I called Microsoft’s PR to ask if I could chat to someone involved in casting for the roles that Clark Gray had spotted, on the same day that Microsoft CEO Satya Nadella published a note about the “recent job eliminations” of four percent of staff and pledged to “reimagine every layer of the tech stack for AI.” The next day, less than two weeks after Clark Gray spotted the Microsoft ads, the company announced a new virtual character for Copilot, the trial version of which is currently only available in English. After that announcement, a Microsoft spokesperson confirmed to me that the voiceover roles I asked about were for Copilot Voice, and that they will “continue to look for more talent as [they] expand these capabilities.” I hadn’t been sure that the audition posts were linked to Copilot, but the confirmation from Microsoft confirmed that the posts that Clark Gray had spotted had been in advance of the product announcement.

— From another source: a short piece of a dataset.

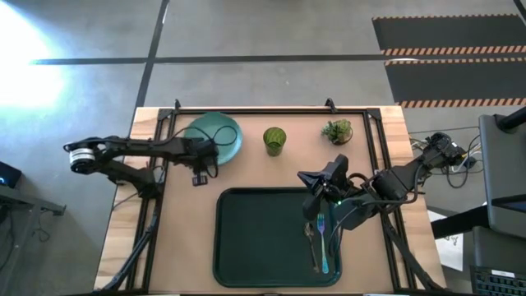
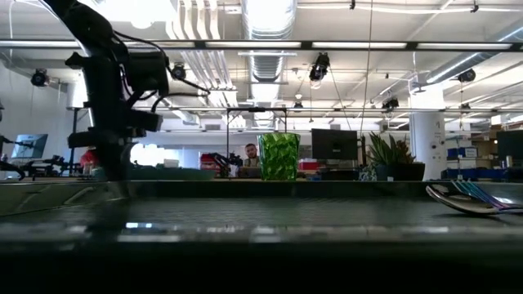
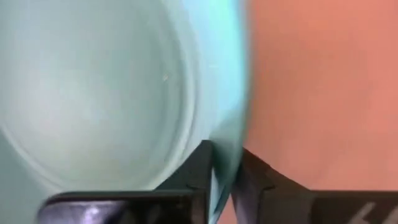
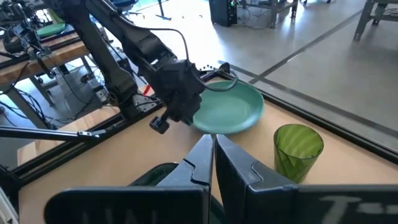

“More and more I'm seeing AI disclaimers that, by auditioning for this, you agree to have your voice and likeness used and replicated. I hate that.”


Hunter Saling, an actor and comic based in LA, said he’s seeing more and more roles which have an AI component or require signing an AI waiver. He auditioned for a “Siri-type AI assistant,” in May. The role would have paid an amount of money where he “wouldn’t need a job” for a long time.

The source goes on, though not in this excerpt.